Within the data beneath, some lines may hold the word "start". Give the number of those lines and nothing else.

--------------------------------------------------

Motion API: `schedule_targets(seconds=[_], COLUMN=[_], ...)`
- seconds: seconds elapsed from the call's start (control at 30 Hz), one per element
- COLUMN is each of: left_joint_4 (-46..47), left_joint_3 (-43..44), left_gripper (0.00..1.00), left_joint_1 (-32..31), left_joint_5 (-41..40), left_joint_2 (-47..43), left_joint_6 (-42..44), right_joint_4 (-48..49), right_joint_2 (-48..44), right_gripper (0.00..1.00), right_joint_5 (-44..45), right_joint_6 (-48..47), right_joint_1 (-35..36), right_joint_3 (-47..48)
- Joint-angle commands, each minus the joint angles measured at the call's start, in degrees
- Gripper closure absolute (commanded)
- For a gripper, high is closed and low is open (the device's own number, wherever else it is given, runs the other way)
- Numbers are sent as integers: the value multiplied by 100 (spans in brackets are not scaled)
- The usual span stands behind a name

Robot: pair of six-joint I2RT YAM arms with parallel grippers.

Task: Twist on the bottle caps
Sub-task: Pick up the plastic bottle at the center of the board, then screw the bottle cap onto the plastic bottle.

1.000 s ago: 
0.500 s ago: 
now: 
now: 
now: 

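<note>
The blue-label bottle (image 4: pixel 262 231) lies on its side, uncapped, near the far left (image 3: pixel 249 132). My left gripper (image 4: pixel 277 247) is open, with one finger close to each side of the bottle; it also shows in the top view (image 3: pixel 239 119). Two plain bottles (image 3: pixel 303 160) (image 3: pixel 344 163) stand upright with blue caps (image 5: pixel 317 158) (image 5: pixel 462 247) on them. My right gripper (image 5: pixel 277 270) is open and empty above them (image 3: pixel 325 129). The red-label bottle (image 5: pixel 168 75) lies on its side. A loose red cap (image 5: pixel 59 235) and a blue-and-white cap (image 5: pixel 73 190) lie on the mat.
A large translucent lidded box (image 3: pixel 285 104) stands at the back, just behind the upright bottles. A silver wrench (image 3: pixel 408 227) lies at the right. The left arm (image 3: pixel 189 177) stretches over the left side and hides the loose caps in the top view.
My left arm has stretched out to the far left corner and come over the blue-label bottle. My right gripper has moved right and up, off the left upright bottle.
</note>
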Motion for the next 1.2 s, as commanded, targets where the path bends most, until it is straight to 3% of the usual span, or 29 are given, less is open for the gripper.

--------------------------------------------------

▸ TASK RESPONSE:
2